What this task involves => Using the records underneath, tally the lines where the word "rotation" appears and please give only the count.

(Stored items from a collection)
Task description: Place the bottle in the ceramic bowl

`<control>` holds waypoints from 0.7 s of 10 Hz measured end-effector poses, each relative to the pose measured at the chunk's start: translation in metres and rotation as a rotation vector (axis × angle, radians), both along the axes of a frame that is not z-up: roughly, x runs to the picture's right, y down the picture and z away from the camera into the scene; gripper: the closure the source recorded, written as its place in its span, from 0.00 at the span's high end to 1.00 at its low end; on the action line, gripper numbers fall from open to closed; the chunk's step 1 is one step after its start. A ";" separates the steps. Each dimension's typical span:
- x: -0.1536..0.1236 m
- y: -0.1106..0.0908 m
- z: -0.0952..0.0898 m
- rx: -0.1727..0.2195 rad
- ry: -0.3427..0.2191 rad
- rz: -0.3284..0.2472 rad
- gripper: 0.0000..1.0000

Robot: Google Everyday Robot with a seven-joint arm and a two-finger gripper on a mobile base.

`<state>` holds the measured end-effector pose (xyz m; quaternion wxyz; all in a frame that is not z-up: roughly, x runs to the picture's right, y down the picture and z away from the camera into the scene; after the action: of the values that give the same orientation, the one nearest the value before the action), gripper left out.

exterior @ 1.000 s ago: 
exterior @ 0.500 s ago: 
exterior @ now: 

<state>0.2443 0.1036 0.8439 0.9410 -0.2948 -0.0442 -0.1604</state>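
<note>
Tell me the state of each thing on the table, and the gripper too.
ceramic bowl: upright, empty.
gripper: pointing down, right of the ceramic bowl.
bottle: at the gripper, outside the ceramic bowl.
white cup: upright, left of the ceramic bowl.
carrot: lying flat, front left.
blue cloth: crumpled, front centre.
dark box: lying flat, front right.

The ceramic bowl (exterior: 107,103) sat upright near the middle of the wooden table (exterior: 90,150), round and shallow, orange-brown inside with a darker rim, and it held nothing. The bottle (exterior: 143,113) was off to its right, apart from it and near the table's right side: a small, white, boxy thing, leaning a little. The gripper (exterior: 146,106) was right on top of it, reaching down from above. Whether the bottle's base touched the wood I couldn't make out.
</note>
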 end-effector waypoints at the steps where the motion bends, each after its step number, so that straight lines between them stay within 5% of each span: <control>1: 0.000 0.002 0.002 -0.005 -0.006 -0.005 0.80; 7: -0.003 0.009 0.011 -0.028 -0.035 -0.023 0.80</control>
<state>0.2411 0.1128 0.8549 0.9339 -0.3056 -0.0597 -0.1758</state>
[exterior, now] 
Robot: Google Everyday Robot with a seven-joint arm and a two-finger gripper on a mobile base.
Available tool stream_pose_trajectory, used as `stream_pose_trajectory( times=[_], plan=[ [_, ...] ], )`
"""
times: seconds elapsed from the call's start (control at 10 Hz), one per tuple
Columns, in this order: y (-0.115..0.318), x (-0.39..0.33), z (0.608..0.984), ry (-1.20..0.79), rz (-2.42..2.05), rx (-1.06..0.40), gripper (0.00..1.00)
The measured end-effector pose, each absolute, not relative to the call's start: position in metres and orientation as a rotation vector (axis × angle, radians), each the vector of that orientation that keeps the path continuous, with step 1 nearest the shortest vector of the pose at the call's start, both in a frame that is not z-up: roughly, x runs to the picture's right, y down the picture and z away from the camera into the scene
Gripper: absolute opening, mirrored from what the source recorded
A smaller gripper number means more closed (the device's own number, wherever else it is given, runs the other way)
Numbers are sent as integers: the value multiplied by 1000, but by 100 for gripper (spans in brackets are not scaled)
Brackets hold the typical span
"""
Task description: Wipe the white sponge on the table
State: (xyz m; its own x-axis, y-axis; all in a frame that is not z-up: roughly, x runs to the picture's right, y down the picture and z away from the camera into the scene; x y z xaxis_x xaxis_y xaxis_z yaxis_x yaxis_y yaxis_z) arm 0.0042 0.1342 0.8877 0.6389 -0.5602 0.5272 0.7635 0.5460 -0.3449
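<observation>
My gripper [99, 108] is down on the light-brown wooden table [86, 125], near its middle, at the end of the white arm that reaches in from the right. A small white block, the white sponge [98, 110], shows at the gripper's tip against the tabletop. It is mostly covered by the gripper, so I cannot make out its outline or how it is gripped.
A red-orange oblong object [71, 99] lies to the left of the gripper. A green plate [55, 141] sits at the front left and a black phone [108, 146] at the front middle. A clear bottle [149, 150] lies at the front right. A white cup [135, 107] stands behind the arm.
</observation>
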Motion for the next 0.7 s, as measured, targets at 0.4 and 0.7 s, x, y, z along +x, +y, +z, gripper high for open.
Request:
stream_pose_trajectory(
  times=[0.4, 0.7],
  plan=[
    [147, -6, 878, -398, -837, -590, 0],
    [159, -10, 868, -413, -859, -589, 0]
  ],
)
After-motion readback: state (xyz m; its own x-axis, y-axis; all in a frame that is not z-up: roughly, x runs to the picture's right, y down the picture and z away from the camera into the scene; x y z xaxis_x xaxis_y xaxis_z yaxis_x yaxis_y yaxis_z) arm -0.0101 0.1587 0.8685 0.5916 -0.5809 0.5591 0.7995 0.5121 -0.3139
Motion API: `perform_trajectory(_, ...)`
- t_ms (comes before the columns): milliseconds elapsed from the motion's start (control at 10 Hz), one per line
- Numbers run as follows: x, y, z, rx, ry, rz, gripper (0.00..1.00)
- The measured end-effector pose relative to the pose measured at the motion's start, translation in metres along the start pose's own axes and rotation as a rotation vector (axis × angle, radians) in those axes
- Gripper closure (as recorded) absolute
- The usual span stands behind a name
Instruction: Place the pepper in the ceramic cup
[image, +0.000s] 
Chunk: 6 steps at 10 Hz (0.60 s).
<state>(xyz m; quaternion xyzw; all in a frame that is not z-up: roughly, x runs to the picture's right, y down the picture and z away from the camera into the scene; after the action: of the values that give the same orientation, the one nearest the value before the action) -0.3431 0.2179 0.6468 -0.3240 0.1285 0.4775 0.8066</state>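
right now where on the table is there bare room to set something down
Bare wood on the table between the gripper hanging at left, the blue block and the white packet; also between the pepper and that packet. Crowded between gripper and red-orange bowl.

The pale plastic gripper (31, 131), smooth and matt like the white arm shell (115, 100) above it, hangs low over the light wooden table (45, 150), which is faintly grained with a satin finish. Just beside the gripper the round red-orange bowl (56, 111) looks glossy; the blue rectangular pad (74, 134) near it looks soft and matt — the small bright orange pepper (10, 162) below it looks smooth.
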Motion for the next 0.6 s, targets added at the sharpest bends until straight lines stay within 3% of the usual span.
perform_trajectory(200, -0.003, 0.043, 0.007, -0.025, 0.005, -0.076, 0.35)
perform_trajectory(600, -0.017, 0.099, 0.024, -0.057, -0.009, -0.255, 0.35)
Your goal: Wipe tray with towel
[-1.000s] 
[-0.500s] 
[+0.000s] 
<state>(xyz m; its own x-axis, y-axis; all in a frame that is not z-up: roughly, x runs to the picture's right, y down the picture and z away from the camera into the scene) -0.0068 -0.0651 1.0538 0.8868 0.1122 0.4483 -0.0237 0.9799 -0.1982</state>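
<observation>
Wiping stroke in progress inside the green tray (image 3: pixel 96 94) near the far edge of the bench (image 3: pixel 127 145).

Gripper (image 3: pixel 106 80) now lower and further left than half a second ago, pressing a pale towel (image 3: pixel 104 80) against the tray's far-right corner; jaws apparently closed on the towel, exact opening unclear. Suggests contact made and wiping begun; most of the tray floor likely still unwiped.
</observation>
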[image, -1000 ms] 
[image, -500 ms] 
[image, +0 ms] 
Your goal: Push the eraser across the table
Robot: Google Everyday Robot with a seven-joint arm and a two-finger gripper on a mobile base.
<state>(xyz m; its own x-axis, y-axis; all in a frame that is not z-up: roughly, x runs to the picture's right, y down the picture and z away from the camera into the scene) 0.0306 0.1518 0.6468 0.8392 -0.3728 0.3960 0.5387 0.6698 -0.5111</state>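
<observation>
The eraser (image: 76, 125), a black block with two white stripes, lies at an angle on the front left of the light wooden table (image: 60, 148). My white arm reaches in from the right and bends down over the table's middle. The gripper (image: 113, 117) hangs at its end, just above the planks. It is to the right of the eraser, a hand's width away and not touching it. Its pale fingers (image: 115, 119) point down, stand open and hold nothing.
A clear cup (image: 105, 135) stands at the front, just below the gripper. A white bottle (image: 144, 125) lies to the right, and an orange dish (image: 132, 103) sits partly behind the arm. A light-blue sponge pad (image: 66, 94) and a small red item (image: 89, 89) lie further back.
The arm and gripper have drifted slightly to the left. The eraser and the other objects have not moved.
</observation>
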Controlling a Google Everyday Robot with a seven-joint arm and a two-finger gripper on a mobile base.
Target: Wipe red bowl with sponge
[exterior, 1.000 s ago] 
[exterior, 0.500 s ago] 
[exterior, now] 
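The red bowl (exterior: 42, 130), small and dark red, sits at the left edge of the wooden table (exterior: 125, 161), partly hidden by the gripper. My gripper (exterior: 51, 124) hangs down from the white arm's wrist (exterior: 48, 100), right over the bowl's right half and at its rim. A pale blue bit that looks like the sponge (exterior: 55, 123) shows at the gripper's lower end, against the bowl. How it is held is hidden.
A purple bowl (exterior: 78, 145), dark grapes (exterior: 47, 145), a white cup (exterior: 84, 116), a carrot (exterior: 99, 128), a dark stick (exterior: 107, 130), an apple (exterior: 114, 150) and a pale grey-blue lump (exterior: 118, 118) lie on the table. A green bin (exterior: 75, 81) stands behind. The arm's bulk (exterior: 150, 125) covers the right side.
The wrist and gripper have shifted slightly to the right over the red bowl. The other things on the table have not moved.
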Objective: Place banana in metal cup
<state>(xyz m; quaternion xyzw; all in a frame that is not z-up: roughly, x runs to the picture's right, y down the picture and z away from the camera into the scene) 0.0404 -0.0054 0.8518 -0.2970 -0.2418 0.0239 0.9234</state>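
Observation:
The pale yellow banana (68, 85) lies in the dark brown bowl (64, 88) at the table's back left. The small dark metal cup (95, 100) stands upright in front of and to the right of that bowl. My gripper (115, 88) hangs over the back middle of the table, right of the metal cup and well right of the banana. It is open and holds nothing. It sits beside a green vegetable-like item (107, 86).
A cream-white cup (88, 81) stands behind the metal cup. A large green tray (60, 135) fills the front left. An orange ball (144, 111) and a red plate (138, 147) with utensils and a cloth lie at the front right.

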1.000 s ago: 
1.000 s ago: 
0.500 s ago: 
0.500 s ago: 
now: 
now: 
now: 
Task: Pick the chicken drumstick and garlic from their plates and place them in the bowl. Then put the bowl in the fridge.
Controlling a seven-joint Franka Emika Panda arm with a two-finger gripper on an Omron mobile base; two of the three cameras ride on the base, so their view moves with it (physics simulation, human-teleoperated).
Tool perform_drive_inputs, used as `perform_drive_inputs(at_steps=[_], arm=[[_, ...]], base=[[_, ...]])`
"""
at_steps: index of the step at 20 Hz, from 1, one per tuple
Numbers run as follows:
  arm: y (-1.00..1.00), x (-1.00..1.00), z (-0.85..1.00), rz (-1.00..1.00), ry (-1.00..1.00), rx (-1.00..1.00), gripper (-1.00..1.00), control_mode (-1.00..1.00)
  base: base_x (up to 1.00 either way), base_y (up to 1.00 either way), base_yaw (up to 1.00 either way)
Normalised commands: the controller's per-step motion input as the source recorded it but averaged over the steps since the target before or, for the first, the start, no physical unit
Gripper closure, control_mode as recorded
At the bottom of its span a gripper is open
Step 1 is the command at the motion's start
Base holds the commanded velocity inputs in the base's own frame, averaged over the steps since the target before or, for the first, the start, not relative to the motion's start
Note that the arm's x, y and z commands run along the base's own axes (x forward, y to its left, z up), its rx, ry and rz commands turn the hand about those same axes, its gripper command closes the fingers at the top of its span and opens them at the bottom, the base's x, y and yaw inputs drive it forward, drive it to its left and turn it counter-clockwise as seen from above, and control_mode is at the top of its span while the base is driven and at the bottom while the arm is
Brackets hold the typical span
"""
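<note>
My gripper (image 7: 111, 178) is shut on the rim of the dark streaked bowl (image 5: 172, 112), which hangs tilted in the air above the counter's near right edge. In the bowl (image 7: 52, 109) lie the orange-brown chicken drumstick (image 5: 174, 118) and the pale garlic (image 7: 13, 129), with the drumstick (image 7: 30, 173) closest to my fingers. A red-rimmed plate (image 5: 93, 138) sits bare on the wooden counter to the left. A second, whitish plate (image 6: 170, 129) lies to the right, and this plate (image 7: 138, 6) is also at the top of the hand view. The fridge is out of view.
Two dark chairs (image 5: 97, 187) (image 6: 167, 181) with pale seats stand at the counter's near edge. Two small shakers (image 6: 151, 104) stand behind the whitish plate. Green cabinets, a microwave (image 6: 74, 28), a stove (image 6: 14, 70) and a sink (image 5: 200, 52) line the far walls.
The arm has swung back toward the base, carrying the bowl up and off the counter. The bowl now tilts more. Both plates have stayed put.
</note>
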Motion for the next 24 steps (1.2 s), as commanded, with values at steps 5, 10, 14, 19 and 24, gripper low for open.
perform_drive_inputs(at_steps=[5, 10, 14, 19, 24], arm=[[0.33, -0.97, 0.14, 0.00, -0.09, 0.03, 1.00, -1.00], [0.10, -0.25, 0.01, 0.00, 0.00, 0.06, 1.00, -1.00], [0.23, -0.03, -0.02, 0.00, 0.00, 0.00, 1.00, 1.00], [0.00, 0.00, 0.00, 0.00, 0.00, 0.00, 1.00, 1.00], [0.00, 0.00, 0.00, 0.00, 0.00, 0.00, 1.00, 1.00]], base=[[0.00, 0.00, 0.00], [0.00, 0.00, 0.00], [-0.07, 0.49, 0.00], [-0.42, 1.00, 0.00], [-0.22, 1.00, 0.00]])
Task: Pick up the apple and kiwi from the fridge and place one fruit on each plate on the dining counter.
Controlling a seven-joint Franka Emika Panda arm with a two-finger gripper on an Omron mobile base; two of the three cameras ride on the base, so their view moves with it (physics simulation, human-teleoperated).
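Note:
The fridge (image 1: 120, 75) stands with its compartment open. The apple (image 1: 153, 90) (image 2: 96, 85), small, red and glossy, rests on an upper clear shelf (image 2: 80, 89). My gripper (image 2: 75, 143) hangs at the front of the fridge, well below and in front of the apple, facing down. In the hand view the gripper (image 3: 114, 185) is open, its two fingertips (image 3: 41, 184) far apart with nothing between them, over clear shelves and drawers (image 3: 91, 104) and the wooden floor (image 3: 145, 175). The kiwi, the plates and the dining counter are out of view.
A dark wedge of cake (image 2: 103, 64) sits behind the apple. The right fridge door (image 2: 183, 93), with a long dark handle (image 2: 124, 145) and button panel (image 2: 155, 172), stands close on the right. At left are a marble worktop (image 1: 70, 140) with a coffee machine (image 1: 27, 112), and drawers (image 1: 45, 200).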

Result below => 3